GOAL OF THE EXERCISE> Leaving the pictures aside, return the listing exactly as it appears.

AVAILABLE DATA>
BEGIN
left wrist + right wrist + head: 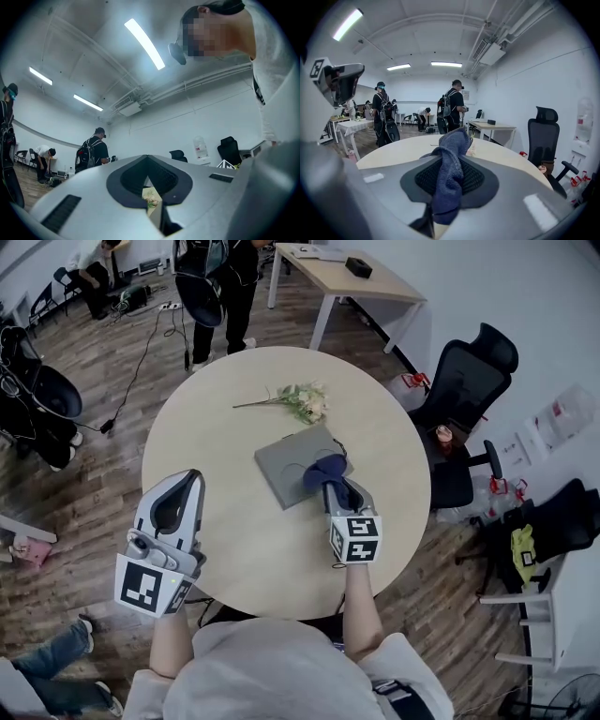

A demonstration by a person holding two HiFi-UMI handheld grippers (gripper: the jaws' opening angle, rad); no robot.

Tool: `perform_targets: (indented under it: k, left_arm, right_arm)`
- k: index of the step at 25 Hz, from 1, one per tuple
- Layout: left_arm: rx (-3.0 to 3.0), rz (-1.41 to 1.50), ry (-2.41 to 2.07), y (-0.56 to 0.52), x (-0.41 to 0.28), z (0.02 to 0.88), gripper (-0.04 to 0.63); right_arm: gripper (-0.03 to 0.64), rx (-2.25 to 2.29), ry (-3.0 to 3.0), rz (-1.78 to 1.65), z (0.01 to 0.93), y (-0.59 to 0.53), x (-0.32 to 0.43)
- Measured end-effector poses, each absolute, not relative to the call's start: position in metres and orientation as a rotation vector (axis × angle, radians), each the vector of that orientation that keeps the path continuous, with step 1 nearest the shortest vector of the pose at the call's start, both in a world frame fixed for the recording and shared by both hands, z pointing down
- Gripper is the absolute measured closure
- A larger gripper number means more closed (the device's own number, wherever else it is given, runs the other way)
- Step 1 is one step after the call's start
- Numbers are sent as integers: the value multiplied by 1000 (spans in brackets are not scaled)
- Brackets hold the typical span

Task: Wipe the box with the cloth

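Note:
A flat grey box [289,465] lies near the middle of the round table [234,531]. A dark blue cloth [325,468] rests on the box's right near part, and my right gripper [334,487] is shut on it. In the right gripper view the cloth [452,145] stands bunched up between the jaws of the right gripper [450,165] and hides the box. My left gripper [180,495] hovers over the table's left front, apart from the box, shut and holding nothing. The left gripper view tilts up toward the ceiling, its jaws [149,180] together.
A sprig of pale flowers [302,401] lies on the table beyond the box. A black office chair [467,390] stands close at the right. A wooden desk [349,279] and standing people [220,282] are farther back; bags and cables lie on the floor at left.

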State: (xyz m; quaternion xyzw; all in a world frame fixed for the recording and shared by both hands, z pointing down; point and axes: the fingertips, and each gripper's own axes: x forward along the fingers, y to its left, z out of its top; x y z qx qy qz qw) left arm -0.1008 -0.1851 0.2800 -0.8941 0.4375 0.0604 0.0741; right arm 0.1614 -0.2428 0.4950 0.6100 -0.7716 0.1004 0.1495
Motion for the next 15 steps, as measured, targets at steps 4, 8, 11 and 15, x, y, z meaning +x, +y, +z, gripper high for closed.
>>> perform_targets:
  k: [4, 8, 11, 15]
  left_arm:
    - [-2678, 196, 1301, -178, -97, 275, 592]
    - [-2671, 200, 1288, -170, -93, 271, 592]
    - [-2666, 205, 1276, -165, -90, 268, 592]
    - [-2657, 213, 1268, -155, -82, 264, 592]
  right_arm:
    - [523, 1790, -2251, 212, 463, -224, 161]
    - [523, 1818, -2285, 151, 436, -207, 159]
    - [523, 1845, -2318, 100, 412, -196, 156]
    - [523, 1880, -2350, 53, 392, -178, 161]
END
ANSWER BOX>
left wrist + right wrist + head: 

A demonstration by a person holding two HiFi-UMI handheld grippers (gripper: the jaws' opening angle, rad); no robot.

Tool: `perform_targets: (indented under it: k, left_arm, right_arm)`
- k: index of the step at 25 Hz, from 1, one per tuple
- Layout: left_arm: rx (-3.0 to 3.0), rz (-1.41 to 1.50), ry (-2.41 to 2.07), y (-0.56 to 0.52), x (-0.41 to 0.28), z (0.02 to 0.88), gripper (-0.04 to 0.63); right_arm: gripper (-0.03 to 0.64), rx (-2.25 to 2.29), ry (-3.0 to 3.0), rz (-1.78 to 1.65), z (0.01 to 0.93), y (-0.59 to 0.53), x (-0.32 to 0.43)
- Measured end-effector poses, each absolute, not relative to the call's start: position in metres and orientation as a rotation vector (axis × angle, radians), each the vector of that orientation that keeps the path continuous, with step 1 nearest the shortest vector of the pose at the call's start, both in a world frame fixed for the recording and shared by both hands, z pointing down
- Gripper is the absolute measured closure
- A larger gripper number means more closed (the device's own number, wherever else it is given, runs the other way)
- Step 1 is one step after the call's start
- Numbers are sent as integers: the value multiplied by 1000 (spans in brackets are not scaled)
- Brackets hold the typical span

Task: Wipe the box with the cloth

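Note:
A flat grey box [289,465] lies near the middle of the round table [234,531]. A dark blue cloth [325,468] rests on the box's right near part, and my right gripper [334,487] is shut on it. In the right gripper view the cloth [452,145] stands bunched up between the jaws of the right gripper [450,165] and hides the box. My left gripper [180,495] hovers over the table's left front, apart from the box, shut and holding nothing. The left gripper view tilts up toward the ceiling, its jaws [149,180] together.
A sprig of pale flowers [302,401] lies on the table beyond the box. A black office chair [467,390] stands close at the right. A wooden desk [349,279] and standing people [220,282] are farther back; bags and cables lie on the floor at left.
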
State: (xyz m; quaternion xyzw; all in a world frame fixed for the recording and shared by both hands, z pointing down; point and axes: the fingertips, and each gripper's own axes: x forward along the fingers, y to its left, z out of its top; x y z qx qy qz qw) left arm -0.1008 -0.1851 0.2800 -0.8941 0.4375 0.0604 0.0741; right arm 0.1614 -0.2428 0.4950 0.6100 -0.7716 0.1004 0.1495
Motion for the next 15 steps, as measured, targets at steps 4, 8, 11 and 15, x, y, z meaning +x, +y, +z, gripper high for closed.
>>> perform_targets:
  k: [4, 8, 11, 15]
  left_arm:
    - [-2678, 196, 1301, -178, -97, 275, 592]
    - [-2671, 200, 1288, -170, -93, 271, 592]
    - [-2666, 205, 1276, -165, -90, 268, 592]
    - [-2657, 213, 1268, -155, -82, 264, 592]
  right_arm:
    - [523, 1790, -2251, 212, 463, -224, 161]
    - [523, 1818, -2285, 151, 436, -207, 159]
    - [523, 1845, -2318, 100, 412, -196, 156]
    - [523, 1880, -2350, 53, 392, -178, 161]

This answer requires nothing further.